In fact, Codd initially thought to base the RDM on binary relations, but realized it would not be practical. A n-ary relation represents (facts about) members of an entity group (with all their properties). Let's assume that a binary relation represents an individual property associated with those entities. It should be clear that:

  • Many more constraints would have to be declared by users and enforced by the DBMS than in the n-ary case, to ensure that the relationships among the disparate properties represented by binary relations jointly represent the entity group correctly; and,
  • Operations on them to query about those entities would be more complex.

Note very carefully, however, that as soon as any manipulation on binary relations is performed, it unavoidably must contend with n-ary relations anyway, including the NULLs.

So while "binary relations are sufficient to express any [single property] predicate", they are less useful for expressing the compound predicates descriptive of the real world represented by databases. The belief that binary relations bring more simplicity than n-ary relations is grounded in the common tendency of practitioners to focus on structure, and ignore integrity and manipulation implications, where complexity accrues[2]. 
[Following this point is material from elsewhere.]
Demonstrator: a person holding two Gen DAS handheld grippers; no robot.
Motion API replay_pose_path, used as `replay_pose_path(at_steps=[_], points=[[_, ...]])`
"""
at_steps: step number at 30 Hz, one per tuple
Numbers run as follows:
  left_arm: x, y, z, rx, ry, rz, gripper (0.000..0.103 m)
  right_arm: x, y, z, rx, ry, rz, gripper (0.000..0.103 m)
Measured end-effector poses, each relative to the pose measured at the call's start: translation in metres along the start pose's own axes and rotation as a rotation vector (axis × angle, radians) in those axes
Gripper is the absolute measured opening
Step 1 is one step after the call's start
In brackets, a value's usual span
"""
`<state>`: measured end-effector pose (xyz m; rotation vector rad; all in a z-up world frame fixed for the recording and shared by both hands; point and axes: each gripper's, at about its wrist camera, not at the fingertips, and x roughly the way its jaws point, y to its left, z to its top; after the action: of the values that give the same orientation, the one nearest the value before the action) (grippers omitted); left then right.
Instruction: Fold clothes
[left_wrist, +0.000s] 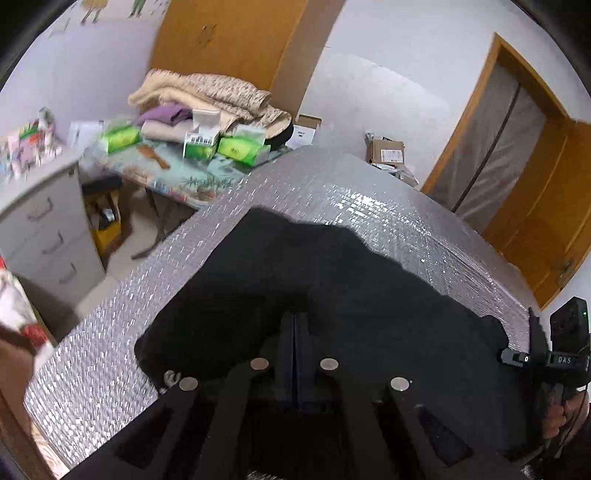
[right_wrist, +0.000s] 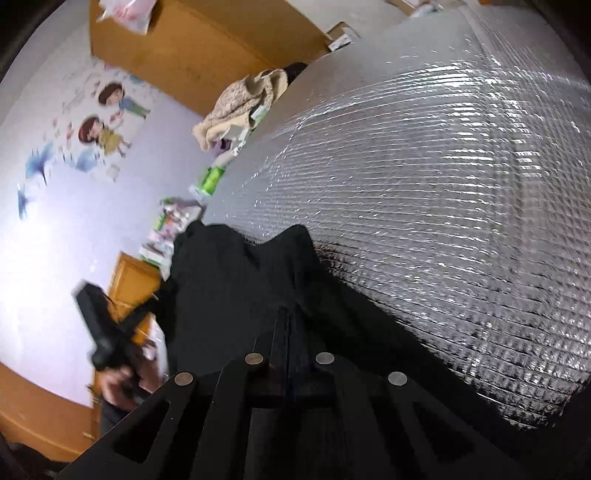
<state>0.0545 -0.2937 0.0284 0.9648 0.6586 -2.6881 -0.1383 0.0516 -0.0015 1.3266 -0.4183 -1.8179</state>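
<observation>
A black garment (left_wrist: 332, 280) lies partly spread on the silver foil mat (left_wrist: 369, 199). In the left wrist view my left gripper (left_wrist: 294, 316) has its fingers pressed together over the garment's near edge, shut on the dark cloth. The right gripper (left_wrist: 533, 332) shows at the right edge, held by a hand at the garment's other end. In the right wrist view my right gripper (right_wrist: 290, 313) is likewise shut with the black garment (right_wrist: 236, 280) bunched and lifted around it. The left gripper (right_wrist: 147, 306), blurred, stands at the cloth's far corner. Black on black hides the exact pinch points.
The foil mat (right_wrist: 443, 184) stretches wide beyond the garment. Past its far edge stand a side table (left_wrist: 192, 177) with folded blankets (left_wrist: 221, 96) and green tissue packs (left_wrist: 242, 149), a grey drawer cabinet (left_wrist: 48, 229), cardboard boxes (left_wrist: 386, 151) and a wooden door (left_wrist: 546, 206).
</observation>
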Motion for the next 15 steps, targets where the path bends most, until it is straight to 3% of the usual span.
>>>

N-ary Relations Do Not "Lead" to NULLs

“... n-ary relations ... leads to ... where there are no values known ... the need of the concept we know too well -> the null pointers" suggests that n-ary relations are responsible for NULLs representing unknown data, which purportedly binary relations would not. This lumps together three misconceptions.”

NULL is just the SQL-specific representation of missing values, and for reasons that have been exhaustively explained elsewhere[3], SQL tables that contain them are not relations, rendering the binary/n-ary distinction moot.

Third, the industry commonly distinguishes between two kinds of missing data -- unknown, and inapplicable. We have shown that the latter is a misconception -- no data are missing, the NULLs are an unnecessary artifact of poor design[4,5]. The comment's author refers to unknown, but means inapplicable, which explains why he thinks "n-ary relations lead to NULLs": it is only with n-ary, but not binary relations that poor design can manufacture the need for inapplicable NULLs (why?), which can create, in the absence of foundation knowledge, the impression that they, not the bad design, are the culprit. In other words, while "there is no possibility to have something like a[n inapplicable] NULL" in a SQL binary table, it sure is possible to have an unknown NULL. Practitioners use NULL for both, excacerbating the problems.

Note: NULLs are, of course, not pointers. While Codd's four-valued logic (4VL) -- I-Mark for inapplicable data, and A-mark for unknown data -- was a mistake, it was only an inspiration for SQL's "3.5VL" -- single NULL mark for both in SQL -- disastruous in both concept and implementation. Neither is consistent with the formal foundation of the RDM, and the relational solution to missing data lies elsewhere[6].

Unknown Data Are Facts, But About Data

That some data of interest are unknown is a fact of interest that should be recorded, but indeed, "not in our database", because it is not data about the real world, but about data (i.e., metadata) that belongs in the database catalog and should be managed by the DBMS[6].


[1] McGoveran, D., LOGIC FOR SERIOUS DATABASE FOLK, forthcoming.


[3] Pascal, F., Chapter 10, PRACTICAL ISSUES IN DATABASE MANAGEMENT (esp. bibliography).

[4] Pascal, F., The Principle of Orthogonal Database Design Parts I,II,III.

[5] Pascal, F., Meaning Criteria and Entity Supertype-Subtypes.

[6] Pascal, F., The Last NULL In the Coffin: A Relational Solution to Missing Data.